Task statement:
Tell how many lines of the data below have the string "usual" in them. Say nothing more.

Data excerpts:

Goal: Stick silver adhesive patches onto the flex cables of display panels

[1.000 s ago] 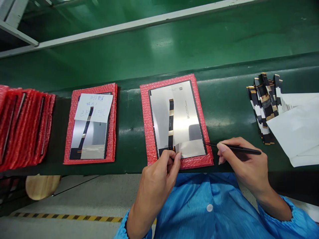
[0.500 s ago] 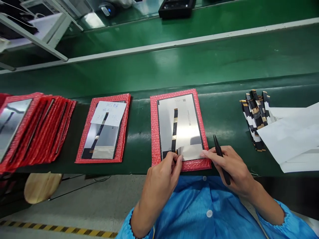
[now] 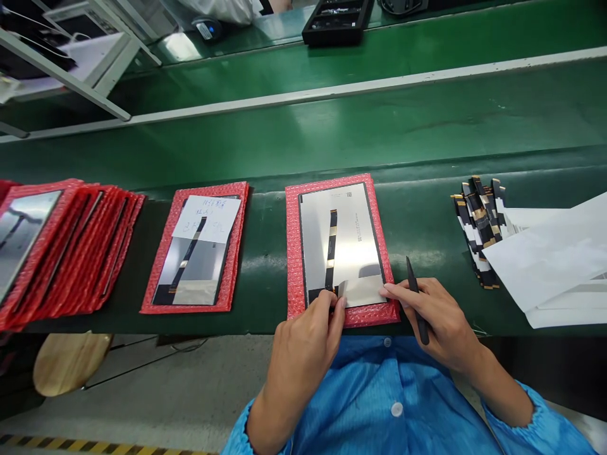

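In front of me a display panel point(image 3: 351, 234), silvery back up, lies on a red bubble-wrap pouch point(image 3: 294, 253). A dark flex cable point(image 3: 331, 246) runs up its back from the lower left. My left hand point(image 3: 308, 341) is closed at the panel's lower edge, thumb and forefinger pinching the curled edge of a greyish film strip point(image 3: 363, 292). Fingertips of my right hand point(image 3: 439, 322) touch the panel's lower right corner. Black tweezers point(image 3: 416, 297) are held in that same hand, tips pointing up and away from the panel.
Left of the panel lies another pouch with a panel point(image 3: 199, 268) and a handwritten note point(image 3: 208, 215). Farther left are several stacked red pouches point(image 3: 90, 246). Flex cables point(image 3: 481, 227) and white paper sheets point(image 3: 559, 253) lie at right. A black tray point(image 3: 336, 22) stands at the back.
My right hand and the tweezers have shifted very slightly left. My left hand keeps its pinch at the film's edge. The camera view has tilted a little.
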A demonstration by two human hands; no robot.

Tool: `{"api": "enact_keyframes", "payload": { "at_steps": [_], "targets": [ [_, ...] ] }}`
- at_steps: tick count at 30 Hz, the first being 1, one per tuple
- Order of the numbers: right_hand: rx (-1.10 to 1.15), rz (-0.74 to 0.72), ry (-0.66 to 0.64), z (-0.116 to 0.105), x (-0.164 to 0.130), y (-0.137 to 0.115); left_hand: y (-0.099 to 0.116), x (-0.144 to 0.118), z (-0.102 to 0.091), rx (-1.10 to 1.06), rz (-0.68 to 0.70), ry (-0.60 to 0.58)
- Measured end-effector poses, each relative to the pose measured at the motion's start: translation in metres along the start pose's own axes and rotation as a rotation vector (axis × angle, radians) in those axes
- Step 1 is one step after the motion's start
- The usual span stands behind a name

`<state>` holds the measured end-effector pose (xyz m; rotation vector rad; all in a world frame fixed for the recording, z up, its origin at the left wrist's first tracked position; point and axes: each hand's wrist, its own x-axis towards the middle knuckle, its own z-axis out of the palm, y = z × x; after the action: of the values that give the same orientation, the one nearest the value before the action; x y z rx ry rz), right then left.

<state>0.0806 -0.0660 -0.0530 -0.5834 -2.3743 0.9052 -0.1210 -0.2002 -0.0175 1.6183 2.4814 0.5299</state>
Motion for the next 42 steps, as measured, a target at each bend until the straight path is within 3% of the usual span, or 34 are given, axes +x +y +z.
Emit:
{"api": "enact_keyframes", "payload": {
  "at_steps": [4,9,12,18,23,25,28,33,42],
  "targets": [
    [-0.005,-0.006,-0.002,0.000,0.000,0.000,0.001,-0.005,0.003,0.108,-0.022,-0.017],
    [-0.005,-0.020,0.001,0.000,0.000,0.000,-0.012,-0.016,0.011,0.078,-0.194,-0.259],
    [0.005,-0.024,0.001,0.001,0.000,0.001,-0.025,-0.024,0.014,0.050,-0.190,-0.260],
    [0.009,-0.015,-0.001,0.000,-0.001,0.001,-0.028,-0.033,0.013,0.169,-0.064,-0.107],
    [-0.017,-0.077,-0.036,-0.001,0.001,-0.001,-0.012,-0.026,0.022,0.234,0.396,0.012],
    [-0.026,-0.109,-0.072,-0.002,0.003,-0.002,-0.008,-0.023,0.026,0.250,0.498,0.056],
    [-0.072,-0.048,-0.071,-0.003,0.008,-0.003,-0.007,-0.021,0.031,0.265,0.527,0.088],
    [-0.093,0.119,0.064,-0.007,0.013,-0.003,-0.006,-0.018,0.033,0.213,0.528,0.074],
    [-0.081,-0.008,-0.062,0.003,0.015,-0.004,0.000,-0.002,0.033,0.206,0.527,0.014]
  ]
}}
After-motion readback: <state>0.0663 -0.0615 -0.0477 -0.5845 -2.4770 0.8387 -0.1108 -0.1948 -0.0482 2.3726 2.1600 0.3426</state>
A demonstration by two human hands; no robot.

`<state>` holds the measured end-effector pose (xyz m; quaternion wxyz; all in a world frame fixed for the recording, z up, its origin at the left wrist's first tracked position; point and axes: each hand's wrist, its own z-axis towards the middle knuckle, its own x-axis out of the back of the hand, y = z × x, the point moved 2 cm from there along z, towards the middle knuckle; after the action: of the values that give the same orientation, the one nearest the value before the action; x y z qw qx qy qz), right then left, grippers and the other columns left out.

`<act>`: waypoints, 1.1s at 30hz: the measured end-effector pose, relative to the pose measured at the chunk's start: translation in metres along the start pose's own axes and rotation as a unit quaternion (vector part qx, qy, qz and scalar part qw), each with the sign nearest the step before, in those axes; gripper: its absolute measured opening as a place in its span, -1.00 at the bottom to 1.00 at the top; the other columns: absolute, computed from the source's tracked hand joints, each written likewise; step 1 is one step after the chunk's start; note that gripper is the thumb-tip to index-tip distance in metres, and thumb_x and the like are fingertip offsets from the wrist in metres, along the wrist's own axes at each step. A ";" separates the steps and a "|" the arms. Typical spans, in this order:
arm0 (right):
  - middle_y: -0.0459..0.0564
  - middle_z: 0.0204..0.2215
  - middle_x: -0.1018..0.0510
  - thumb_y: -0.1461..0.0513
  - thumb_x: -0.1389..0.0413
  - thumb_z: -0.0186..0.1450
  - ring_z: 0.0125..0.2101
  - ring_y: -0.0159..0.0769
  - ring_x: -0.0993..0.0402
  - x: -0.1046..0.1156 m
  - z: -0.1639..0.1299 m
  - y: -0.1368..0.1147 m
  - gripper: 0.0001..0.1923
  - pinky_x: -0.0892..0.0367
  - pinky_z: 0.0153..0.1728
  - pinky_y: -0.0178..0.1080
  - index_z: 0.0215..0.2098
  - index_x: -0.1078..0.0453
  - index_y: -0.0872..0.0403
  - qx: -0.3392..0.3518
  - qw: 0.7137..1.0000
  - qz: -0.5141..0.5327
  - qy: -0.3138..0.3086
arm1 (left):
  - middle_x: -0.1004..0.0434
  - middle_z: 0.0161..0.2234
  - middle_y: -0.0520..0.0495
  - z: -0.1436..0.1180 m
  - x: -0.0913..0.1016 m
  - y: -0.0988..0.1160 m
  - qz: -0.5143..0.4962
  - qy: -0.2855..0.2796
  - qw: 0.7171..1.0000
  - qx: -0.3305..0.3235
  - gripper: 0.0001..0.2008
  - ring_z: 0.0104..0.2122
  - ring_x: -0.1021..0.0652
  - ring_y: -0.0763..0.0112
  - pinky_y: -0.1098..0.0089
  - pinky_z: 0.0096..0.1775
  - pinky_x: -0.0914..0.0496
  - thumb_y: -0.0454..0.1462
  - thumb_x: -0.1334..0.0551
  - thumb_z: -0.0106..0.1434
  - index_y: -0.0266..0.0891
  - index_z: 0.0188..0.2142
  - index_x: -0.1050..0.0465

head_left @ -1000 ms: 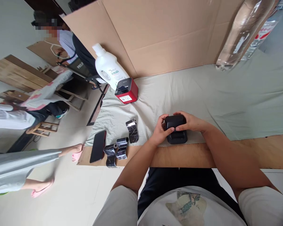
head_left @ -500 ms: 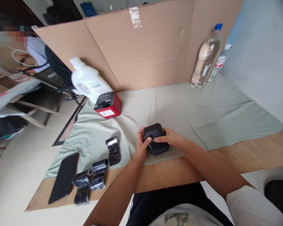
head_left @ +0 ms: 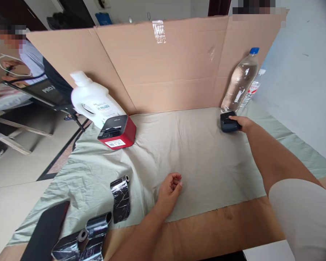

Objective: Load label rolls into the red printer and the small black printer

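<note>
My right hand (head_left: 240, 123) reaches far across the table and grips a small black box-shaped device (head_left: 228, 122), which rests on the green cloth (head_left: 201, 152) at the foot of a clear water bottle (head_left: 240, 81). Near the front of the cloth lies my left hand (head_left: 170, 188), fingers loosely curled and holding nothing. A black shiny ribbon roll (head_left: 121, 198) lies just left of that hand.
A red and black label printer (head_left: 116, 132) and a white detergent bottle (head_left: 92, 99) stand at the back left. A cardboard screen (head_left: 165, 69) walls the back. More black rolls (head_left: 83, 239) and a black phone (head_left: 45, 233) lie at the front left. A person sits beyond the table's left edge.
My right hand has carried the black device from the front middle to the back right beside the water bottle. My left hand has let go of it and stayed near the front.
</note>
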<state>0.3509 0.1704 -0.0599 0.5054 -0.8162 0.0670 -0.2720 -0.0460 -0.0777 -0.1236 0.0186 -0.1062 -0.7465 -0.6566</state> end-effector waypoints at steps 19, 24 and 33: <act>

Response area:
2